What can you do with one zero to get other numbers?

0! = 1
That adds 1 to our "single zero" set.

asin(1) = 90 degrees, pi/2 radians or 100

So we're up to 0, 1, 90, 100, and pi/2.

We can square root any of those numbers:
sqrt(90) = 9.someodd
sqrt(100) = 10
sqrt(pi/2) = 1.someodd

If we add int(x) (aka floor(x)) to bag of tricks, we can add 9 and 10 to the numbers we can get to starting with a single 0.

we can apply sqrt() and int() again to 9 and/or 10 to get a 3.

So a single 0 can give us, 0, 1, 3, 9, 10, 90, 100 (among others plus a bunch of irrational numbers).

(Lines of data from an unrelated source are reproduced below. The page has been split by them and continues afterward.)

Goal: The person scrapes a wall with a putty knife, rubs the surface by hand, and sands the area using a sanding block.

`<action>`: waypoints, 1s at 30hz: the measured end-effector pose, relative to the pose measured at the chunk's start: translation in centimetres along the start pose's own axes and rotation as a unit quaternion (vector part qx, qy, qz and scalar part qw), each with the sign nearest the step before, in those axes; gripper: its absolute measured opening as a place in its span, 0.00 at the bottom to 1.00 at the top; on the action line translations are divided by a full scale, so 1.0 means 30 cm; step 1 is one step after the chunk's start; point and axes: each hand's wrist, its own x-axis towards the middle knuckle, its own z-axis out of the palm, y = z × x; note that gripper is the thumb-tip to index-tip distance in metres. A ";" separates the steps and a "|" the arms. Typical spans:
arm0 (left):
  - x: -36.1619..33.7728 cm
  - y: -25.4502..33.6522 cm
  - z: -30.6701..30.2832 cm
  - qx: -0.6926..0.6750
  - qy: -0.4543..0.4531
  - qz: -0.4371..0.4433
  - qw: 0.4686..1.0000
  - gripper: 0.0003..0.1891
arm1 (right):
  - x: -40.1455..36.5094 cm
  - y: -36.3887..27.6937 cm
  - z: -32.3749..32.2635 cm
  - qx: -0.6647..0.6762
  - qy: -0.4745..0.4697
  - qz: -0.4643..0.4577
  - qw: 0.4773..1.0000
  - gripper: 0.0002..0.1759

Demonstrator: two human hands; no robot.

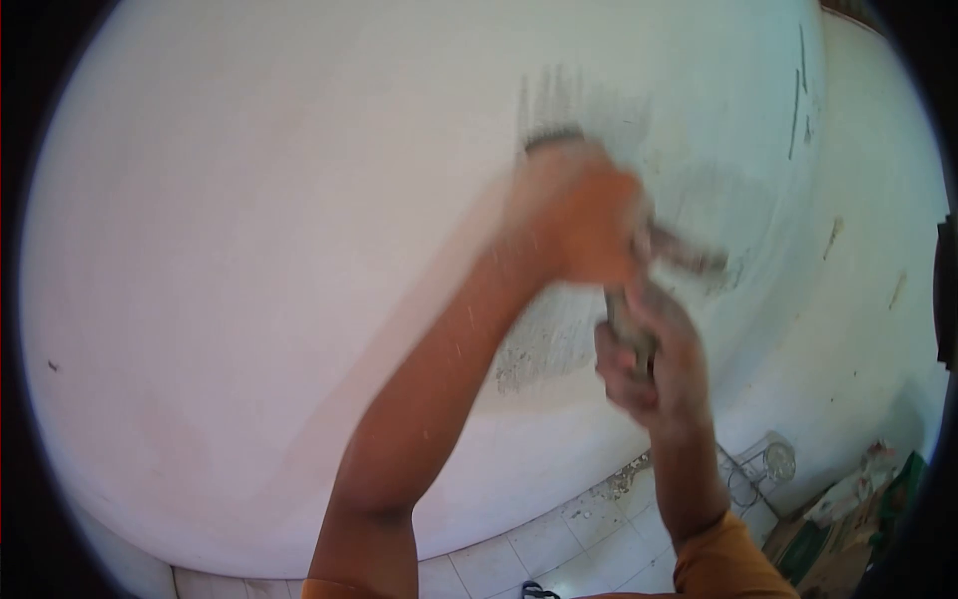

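Note:
My left hand (589, 215) is closed and blurred by motion, right in front of the white wall (249, 250). A brown, bar-like piece (689, 250) sticks out from it to the right, and a dark straight edge (554, 138) shows just above its knuckles. I cannot tell what tool it grips. Directly below, my right hand (664, 354) wraps its fingers round a grey-brown handle (629, 324) whose upper end disappears behind the left hand. Grey scraped marks (554, 95) streak the wall above both hands, and a rough bared patch (544, 349) lies at lower left.
The wall curves to a corner at the right, where dark vertical streaks (795, 110) show. Pale tiles (539, 544) cover the floor, with debris (629, 477) along the wall's foot. A round wire-framed object (778, 461) and a cardboard box (833, 544) stand at lower right.

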 end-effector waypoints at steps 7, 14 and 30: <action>0.097 -0.008 -0.083 0.005 -0.007 -0.065 0.998 0.09 | 0.071 -0.071 0.023 0.000 -0.026 -0.031 0.999 0.12; 0.082 -0.028 -0.051 0.048 0.041 -0.002 0.998 0.10 | 0.065 -0.053 0.020 -0.026 -0.023 -0.046 0.998 0.11; -0.154 -0.029 0.151 0.017 -0.002 0.046 0.999 0.13 | -0.019 0.151 -0.069 0.006 -0.030 0.011 0.999 0.12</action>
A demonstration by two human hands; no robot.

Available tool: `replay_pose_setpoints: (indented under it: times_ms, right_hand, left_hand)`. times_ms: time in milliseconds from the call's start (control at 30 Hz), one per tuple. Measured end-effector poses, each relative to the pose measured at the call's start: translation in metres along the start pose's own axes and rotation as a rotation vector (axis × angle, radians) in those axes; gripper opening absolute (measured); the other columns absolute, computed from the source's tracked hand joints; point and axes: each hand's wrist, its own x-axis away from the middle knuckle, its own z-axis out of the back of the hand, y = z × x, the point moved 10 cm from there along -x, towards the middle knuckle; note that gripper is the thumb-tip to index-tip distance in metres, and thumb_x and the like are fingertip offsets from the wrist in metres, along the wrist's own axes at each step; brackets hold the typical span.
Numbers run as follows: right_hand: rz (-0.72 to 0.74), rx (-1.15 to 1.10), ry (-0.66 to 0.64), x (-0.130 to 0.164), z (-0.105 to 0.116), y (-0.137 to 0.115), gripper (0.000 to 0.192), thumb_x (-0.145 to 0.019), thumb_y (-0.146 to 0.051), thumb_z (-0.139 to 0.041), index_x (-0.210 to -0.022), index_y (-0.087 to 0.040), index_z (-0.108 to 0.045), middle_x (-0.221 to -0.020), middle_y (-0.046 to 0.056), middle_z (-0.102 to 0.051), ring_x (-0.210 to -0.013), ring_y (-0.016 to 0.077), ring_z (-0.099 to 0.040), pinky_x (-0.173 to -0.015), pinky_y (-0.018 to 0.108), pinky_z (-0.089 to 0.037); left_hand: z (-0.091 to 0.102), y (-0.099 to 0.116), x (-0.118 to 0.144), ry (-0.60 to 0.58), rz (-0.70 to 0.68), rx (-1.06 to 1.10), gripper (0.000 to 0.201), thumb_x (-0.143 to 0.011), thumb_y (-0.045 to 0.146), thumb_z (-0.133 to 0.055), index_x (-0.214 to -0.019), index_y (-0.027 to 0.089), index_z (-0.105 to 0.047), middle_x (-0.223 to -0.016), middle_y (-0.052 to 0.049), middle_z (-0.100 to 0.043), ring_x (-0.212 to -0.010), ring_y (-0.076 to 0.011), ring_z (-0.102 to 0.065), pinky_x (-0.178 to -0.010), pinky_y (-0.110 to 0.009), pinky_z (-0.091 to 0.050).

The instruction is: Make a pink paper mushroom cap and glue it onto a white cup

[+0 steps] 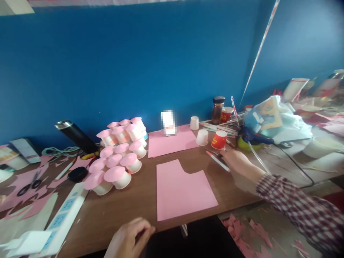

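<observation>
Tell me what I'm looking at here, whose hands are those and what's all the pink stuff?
A person is wearing a camera on their head, so you see what they see, looking down at a brown table by a blue wall. There is no machine, only two bare hands. The right hand, on an arm in a checked sleeve, reaches out and touches a pen lying on the table. The left hand rests at the near edge, fingers curled, holding nothing I can see. In the middle lies a pink paper sheet with a piece cut out of its top. To the left is a pile of white paper cups with pink tops. A red paper cup stands near the pen, and scissors lie far left.
</observation>
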Motion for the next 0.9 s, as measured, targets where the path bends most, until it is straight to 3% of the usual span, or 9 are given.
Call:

As a reminder here's how we got each of those:
0 = 0
1 = cos(0)
90 = the angle, in degrees, that has a sin of 1 = asind(1) = asind(cos(0))
100 = the angle, in gradians, that has a sin of 1 = asing(1) = asing(cos(0))
9 = int(sqrt(90)) = int(sqrt(asind(cos(0))))
10 = sqrt(100) = sqrt(asing(cos(0)))
3 = sqrt(9) = sqrt(int(sqrt(asind(cos(0)))))

After a little fiddling around, I found a way to combine 5 of those numbers to come up with 125.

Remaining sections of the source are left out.